◆ **ACTIVITY**:
Keep images out and repeat all data exactly.

◆ **DATA BLOCK**:
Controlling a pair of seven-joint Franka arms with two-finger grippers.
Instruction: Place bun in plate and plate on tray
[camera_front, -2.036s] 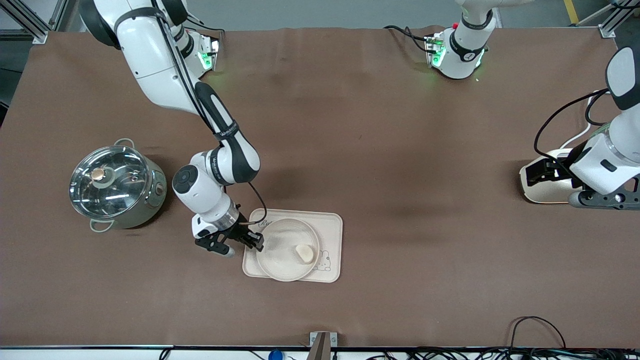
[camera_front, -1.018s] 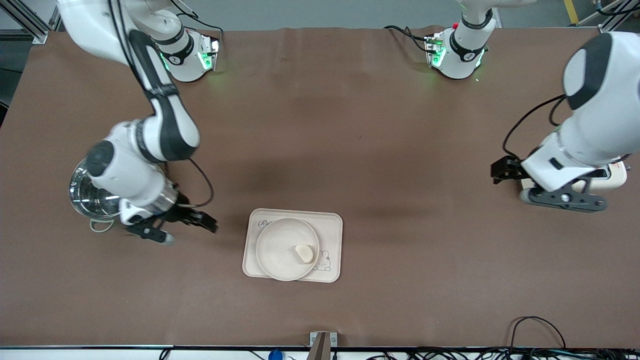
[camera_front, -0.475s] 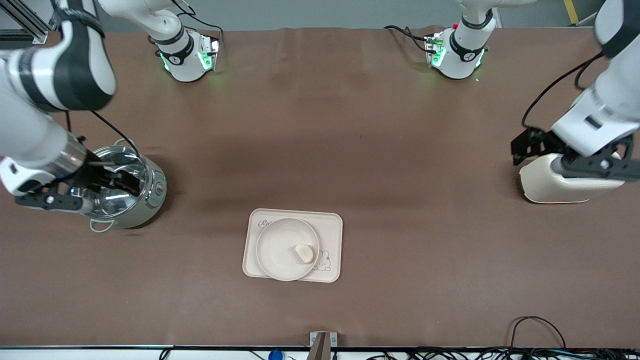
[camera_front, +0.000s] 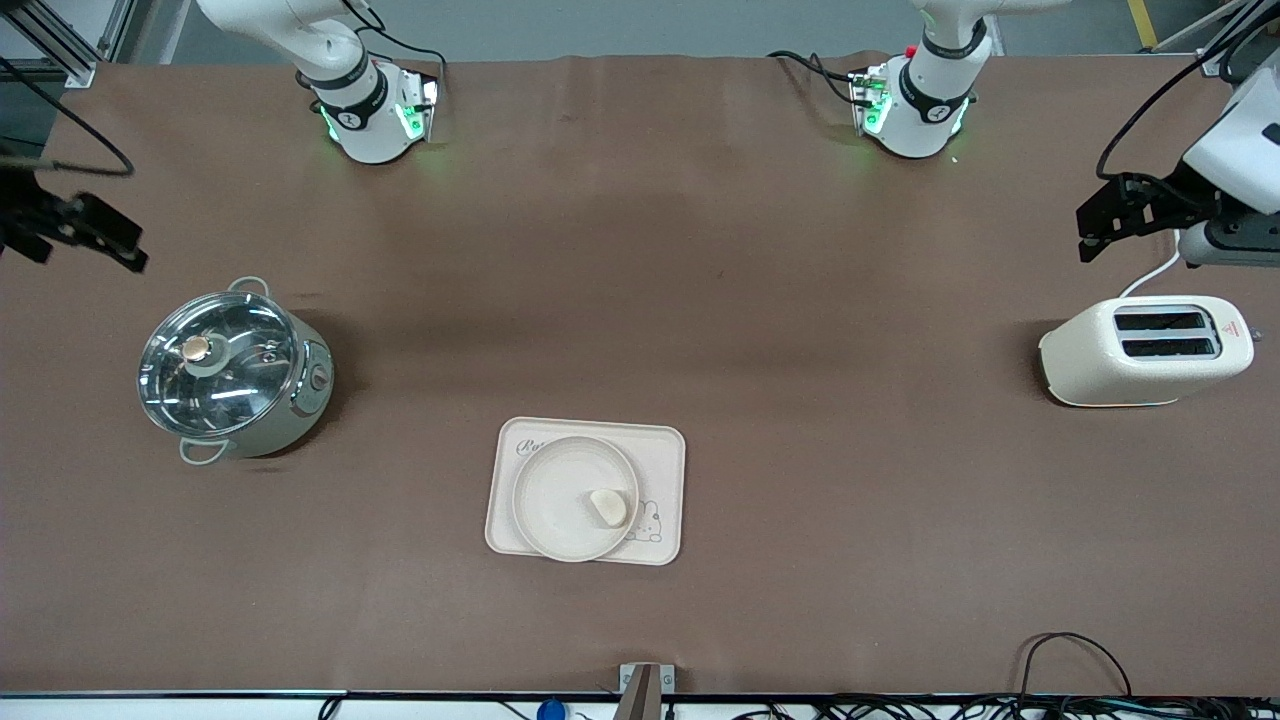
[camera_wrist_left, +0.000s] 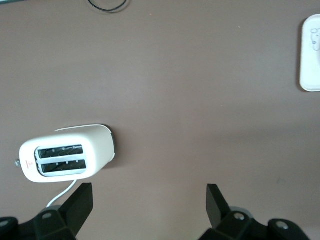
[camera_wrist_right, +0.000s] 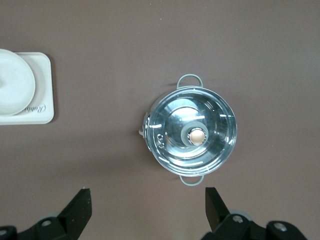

◆ **OUTPUT OF THE TASK**:
Controlling a pair of seven-joint Franka arms with two-finger grippers.
Instruction: Place bun in plate and plate on tray
[camera_front, -2.036s] 
[camera_front, -1.018s] 
[camera_front, -0.475s] 
[camera_front, +0.000s] 
[camera_wrist_left, +0.000s] 
[camera_wrist_right, +0.000s] 

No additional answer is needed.